__Problem details__
Return the data below exactly as given, except for the images.

= = = = =

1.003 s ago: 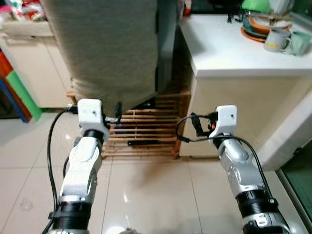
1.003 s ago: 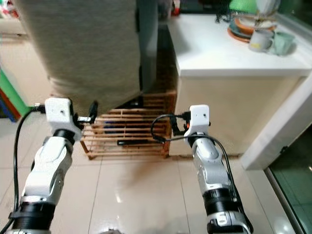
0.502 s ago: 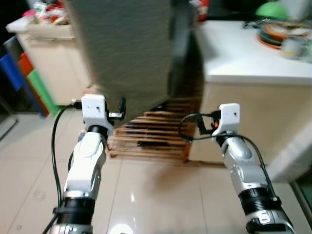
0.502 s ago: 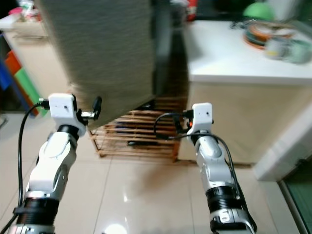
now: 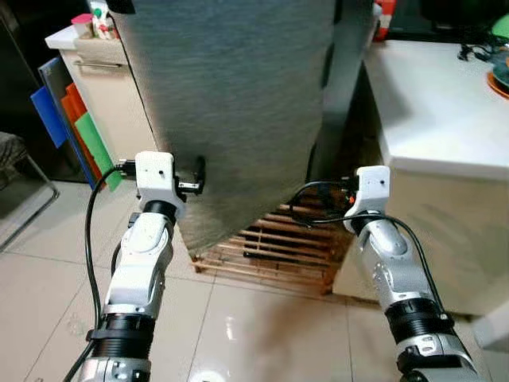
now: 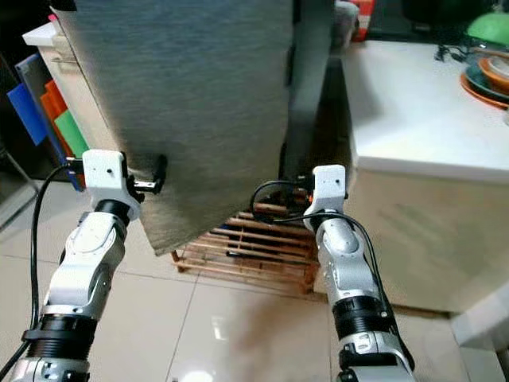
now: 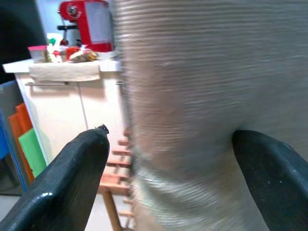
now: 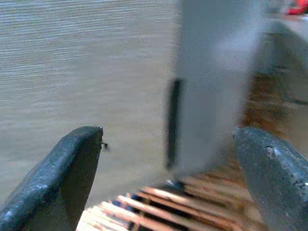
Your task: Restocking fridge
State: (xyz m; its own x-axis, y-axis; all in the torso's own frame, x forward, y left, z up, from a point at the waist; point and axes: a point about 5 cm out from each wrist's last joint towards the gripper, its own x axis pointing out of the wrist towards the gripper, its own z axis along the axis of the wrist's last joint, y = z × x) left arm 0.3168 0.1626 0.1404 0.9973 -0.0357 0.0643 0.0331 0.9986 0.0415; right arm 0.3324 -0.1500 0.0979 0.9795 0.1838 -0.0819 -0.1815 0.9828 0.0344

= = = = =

__Written reply__
1.003 s ago: 
1.003 s ago: 
0.502 s ago: 
0.502 s ago: 
now: 
now: 
now: 
now: 
Your task: Restocking fridge
State: (xyz m; its own x-axis, y-axis; all in the torso's own frame, x forward, y left, z up, from a point at the waist; point and axes: a point about 5 cm out from each wrist's last joint towards the gripper, its own x axis pointing out of the wrist towards the gripper, its own z axis along the axis of the wrist's last joint, y = z × x) left arm 0.3168 0.1626 0.1404 0.9973 -0.0357 0.0643 0.0331 0.9986 0.0415; right arm 0.3324 -0.1500 0.0979 0.9795 0.1838 -0.0819 -0.1815 0.9828 0.0344

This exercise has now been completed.